Behind blue curtains here I lay,
There’s no interaction and nothing to say.
With help from Nurses, Consultants and Psychiatrist too,
The more I sit and think, the more I feel blue.
It’s a hospital i’m at and i’m here for help,
despite their efforts, they makes me want to use my belt.
I still hurt and worry and mostly sit scared,
I just want to be normal, I just want to be heard.
I ask myself why, I even question me,
The more I think, I just want to be left be.
My mind isn’t focused and struggling to concentrate,
I’m just a burden and adding more weight.
I’m crying sore every day and night,
my hopes are zero with no future in sight.

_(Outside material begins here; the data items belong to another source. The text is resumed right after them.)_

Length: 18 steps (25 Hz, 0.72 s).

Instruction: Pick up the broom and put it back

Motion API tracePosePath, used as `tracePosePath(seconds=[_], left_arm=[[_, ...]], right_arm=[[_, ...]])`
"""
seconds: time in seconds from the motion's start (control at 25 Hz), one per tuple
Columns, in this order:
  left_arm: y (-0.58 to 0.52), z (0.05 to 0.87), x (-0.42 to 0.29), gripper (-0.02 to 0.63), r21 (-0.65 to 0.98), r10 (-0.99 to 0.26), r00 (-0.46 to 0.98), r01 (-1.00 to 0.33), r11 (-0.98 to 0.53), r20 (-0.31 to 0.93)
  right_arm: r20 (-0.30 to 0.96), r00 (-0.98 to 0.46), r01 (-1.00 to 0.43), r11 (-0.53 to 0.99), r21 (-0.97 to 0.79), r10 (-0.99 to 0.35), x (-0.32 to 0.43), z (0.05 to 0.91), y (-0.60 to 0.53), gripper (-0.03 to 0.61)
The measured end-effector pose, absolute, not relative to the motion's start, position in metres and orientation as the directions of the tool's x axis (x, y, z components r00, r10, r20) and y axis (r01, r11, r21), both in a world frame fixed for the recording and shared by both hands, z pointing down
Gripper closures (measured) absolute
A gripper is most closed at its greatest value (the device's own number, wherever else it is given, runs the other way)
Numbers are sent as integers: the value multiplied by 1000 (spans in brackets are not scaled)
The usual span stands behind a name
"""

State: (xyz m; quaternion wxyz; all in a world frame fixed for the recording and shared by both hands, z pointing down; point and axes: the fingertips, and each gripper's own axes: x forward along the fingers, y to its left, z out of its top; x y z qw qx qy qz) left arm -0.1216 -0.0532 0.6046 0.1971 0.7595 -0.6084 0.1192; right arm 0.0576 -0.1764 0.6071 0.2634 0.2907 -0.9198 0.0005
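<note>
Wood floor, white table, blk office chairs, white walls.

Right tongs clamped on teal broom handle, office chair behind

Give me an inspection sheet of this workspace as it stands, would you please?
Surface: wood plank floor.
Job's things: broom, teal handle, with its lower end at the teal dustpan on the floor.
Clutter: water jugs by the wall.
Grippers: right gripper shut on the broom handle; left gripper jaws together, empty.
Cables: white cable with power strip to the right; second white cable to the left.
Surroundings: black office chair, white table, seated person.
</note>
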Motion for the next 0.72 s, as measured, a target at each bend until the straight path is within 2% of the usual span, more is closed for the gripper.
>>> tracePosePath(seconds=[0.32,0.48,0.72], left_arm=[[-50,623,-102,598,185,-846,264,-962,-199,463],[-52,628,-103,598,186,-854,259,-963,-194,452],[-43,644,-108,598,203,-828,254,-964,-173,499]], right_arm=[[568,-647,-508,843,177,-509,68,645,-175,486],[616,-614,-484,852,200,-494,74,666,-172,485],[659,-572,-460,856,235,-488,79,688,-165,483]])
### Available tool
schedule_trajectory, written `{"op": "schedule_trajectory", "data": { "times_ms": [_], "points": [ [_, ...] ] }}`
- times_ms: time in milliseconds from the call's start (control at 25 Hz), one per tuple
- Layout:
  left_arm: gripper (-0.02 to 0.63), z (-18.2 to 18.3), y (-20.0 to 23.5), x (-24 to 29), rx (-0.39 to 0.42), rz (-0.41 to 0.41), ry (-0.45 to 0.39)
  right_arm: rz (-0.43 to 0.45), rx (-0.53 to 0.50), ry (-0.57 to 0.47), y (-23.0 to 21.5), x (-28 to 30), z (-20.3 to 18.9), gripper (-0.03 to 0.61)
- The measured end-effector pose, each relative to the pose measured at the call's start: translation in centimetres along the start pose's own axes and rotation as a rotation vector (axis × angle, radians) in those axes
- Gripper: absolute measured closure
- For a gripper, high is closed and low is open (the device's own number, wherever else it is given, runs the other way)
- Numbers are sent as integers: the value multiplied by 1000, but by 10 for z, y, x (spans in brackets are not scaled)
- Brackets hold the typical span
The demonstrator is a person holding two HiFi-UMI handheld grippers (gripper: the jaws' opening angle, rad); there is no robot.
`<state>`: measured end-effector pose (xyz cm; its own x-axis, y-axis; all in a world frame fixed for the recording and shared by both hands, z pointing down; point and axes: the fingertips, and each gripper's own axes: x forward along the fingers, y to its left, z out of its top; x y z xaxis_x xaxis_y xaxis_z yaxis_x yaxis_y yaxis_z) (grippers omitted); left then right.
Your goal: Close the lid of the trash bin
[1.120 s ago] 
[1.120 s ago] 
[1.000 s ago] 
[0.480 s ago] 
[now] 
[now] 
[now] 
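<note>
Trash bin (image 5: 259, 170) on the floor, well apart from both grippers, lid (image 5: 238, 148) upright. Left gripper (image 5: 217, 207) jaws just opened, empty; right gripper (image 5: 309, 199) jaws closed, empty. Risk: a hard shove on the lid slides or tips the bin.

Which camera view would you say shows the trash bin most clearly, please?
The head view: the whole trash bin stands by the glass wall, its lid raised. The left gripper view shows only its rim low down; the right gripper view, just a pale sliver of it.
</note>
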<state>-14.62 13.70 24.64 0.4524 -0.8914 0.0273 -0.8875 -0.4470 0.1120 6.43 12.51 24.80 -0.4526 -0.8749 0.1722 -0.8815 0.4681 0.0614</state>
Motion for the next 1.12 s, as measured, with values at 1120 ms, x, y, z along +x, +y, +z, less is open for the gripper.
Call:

Blurry eyes, drugged and sedated,
Fighting my struggles and feeling hated.
To say I feel great, would be a lie,
When really, I’m hurting and want to die.
I’ve got my Partner, Mum and Sisters for support,
Despite what I have, I harm to distort.
It’s difficult to imagine and even harder to speak
With my best efforts buried, my eyes only leak.
The more I’m trapped, my pain worsen,
I just want to be better and feel a normal person.
So I ask myself why, why me, why was I chosen?
The answer I get fills me with hurtful emotion.
I’m locked here, sat in front of this blue curtain.
Can I guarantee my future, I’m not very certain.
Hospitalised and unfortunately sectioned,
Im trying my best to find the right direction.
I’m hard sore and done with crying,
my heart aches as i’m slowly dying.
So this is me, this is me currently,
In hope for a future set with clarity.
Despite my hope and one thing for certain,
It’s just going to be me and this blue curtain.